The example system 100 comprises an instruction receiver 102, a pseudo critical section end notification (pCSend) creator 104, a critical section end (CSend) notification hoister 106, a correctness verifier 108, a pCSend remover 110, and an instruction emitter 112. An example method to implement the example system 100 is illustrated in
In the illustrated example, the instruction receiver 102 receives a set of instructions that are to be optimized and passes them to the pCSend creator 104. The example instruction receiver 102 receives the set of instructions from a compiler that is associated with the example system 100. However, the instruction receiver 102 may receive the set of instructions from any source such as, for example, a file, a user input, data stored in a memory, etc. Before the set of instructions is received by the example instruction receiver 102, other operations and/or optimizations may be applied to the instructions such as, for example, loop optimizations. The instruction receiver 102 may not be included in an implementation of the example system 100 in which the methods and apparatus disclosed herein are integrated with a compiler.

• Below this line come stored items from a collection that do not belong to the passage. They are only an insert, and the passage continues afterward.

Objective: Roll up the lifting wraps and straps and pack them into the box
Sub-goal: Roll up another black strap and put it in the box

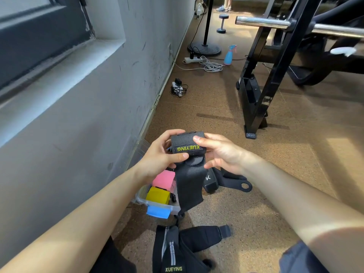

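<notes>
Two grips hold the half-rolled black wrap (187,147) in mid-air: left grip (159,156) curled round the roll, right grip (220,152) pinching its right end; its tail hangs over the clear box (140,196) on the floor (256,174).

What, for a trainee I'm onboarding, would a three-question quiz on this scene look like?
1. True or false: the black woven lifting wrap with yellow lettering is fully rolled.
2. How many hands hold it? A one, B two.
3. Name two roll colours seen inside the clear plastic box.
Key: 1 false, its tail hangs loose. 2 B, left hand and right hand. 3 pink roll, yellow roll.
</notes>
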A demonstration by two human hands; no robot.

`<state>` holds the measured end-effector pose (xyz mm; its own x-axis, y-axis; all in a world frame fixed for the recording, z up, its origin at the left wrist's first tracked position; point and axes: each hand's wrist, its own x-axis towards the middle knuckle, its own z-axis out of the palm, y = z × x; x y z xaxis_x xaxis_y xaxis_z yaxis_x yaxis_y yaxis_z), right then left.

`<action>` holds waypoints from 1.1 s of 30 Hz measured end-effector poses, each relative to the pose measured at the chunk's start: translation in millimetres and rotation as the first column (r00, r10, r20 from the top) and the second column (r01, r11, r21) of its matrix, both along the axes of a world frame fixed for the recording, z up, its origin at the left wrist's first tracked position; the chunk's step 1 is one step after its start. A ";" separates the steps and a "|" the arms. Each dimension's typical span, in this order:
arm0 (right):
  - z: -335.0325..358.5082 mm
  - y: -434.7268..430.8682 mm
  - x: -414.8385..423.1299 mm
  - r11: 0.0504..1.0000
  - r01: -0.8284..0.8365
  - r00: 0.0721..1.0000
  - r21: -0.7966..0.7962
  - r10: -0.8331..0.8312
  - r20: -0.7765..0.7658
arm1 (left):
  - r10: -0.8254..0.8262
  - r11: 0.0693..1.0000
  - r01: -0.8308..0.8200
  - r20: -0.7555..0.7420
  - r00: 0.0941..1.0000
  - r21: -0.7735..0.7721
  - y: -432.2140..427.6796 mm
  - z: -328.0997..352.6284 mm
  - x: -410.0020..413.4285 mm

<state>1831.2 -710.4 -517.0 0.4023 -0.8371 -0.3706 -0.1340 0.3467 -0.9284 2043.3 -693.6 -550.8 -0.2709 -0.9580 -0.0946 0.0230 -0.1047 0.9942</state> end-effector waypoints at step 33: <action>-2.3 -2.7 -1.5 0.997 0.002 1.000 -0.072 -0.002 0.001 | -0.026 0.995 0.027 -0.009 1.000 0.098 1.5 5.8 2.0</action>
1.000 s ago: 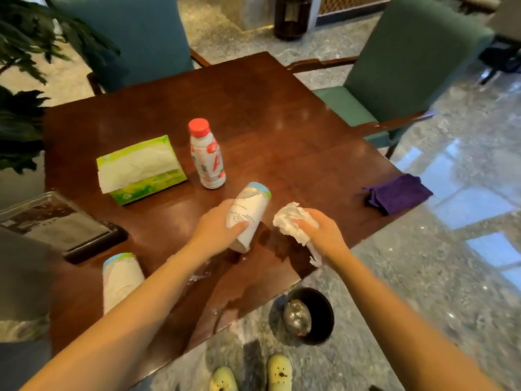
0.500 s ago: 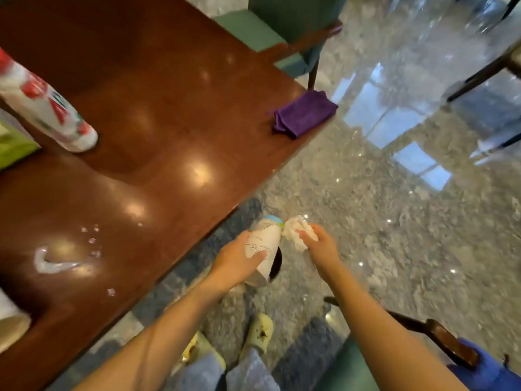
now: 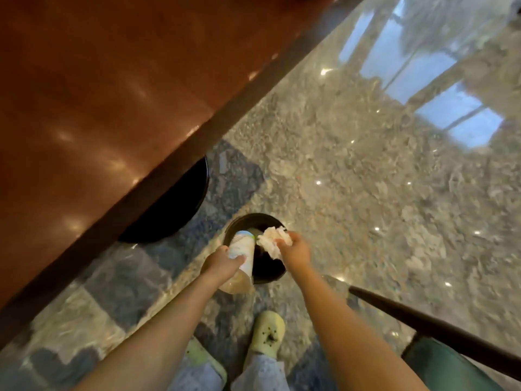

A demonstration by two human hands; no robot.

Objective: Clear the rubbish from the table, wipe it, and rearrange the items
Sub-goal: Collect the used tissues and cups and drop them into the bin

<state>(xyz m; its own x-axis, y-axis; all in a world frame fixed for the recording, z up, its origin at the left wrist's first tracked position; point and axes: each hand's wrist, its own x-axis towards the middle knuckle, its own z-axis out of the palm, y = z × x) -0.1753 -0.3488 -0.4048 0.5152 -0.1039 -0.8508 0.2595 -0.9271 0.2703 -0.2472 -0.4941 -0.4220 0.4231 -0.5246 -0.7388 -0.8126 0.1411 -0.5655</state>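
Observation:
My left hand (image 3: 222, 262) grips a white paper cup (image 3: 239, 258) with a blue-green rim, tipped with its mouth toward a small black bin (image 3: 267, 273) on the floor. My right hand (image 3: 296, 249) is closed on a crumpled white tissue (image 3: 272, 239), held over the bin's opening. Both hands sit side by side just above the bin. The brown wooden table (image 3: 98, 108) fills the upper left; none of its items show in this view.
The table's black round base (image 3: 174, 210) stands on the floor just left of the bin. A chair's dark wooden arm (image 3: 423, 323) and green seat (image 3: 439, 365) are at the lower right. My feet in pale yellow shoes (image 3: 267, 334) stand below the bin on polished stone floor.
Both hands carried the cup and the tissue off the table and down over the floor bin. My view swung down from the tabletop to the floor.

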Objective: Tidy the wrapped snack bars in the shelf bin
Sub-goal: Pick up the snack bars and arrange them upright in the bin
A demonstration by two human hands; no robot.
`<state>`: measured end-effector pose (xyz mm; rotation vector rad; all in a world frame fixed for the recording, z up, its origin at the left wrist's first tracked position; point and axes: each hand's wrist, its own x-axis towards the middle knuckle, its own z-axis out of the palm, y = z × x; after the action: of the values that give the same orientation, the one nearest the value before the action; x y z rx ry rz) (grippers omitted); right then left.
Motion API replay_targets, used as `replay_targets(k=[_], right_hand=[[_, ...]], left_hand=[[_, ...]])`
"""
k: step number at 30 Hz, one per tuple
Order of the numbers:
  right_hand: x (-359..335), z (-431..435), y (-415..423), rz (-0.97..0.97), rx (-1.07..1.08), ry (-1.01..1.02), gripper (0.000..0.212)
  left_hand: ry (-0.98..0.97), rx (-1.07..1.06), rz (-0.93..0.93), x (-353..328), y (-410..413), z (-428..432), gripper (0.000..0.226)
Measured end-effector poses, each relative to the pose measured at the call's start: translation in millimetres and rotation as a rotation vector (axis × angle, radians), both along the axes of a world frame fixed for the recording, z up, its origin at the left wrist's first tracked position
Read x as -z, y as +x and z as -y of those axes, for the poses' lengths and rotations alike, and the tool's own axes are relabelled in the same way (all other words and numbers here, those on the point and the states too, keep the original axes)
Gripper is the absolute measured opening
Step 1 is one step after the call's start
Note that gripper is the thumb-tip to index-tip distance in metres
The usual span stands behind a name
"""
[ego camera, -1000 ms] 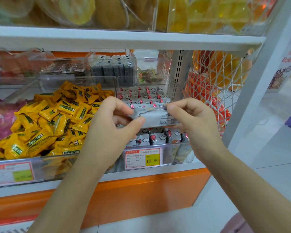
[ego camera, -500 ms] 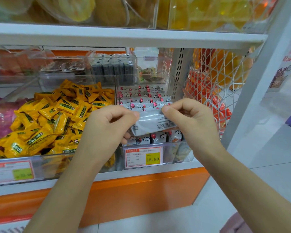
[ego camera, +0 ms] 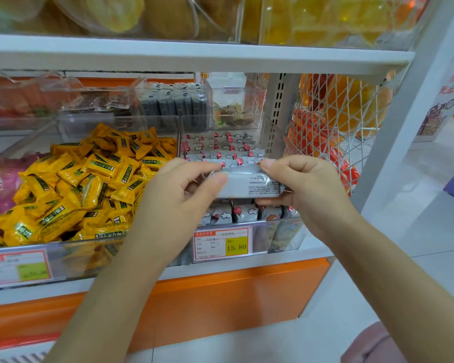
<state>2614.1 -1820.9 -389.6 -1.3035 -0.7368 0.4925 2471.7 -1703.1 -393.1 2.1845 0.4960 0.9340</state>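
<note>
Over the clear shelf bin [ego camera: 278,233]: one grey wrapped snack bar [ego camera: 249,186] held level, printed side facing camera. Left hand [ego camera: 178,203] grip: thumb and fingers pinch bar's left end. Right hand [ego camera: 307,192] grip: pinches right end. Other bars [ego camera: 220,150] stand in rows inside bin (red marks on wrappers). Price tag [ego camera: 223,243] on front wall reads 15.80. Yellow candies [ego camera: 89,184] fill neighbouring bin.

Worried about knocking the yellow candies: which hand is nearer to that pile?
Left. The left hand borders the yellow candies on their right; the right hand lies farther right, past the snack bar.
</note>
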Motion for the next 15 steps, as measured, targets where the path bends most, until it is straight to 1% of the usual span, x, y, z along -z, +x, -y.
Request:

The example pCSend creator 104 iterates through the set of instructions received from the instruction receiver 102, inserts a pCSend instruction in the set of instructions, and passes the set of instructions to the CSend hoister 106. In the illustrated example, the pCSend instruction is inserted in the set of instructions on a line after the CSend instruction. Alternatively, the pCSend instruction may be inserted on a line before the CSend instruction. The inserted pCSend instruction can be used to prevent instructions in the critical section from being moved to a location outside of the critical section. In addition, the pCSend instruction can prevent other instructions from being moved into the critical section as the CSend instruction is hoisted by the CSend hoister 106. Also, the pCSend instruction can be used by the correctness verifier 108 to indicate the original location of the CSend instruction. The pCSend instruction may not be needed in all implementations. For example, the original location of CSend instructions may be stored as a variable in memory. Additionally, a pCSend instruction may not be inserted at all instances of CSend instructions. For example, pCSend instructions may be inserted based on the performance of the instructions on traces. Any iteration algorithm may be used to insert pCSend instructions.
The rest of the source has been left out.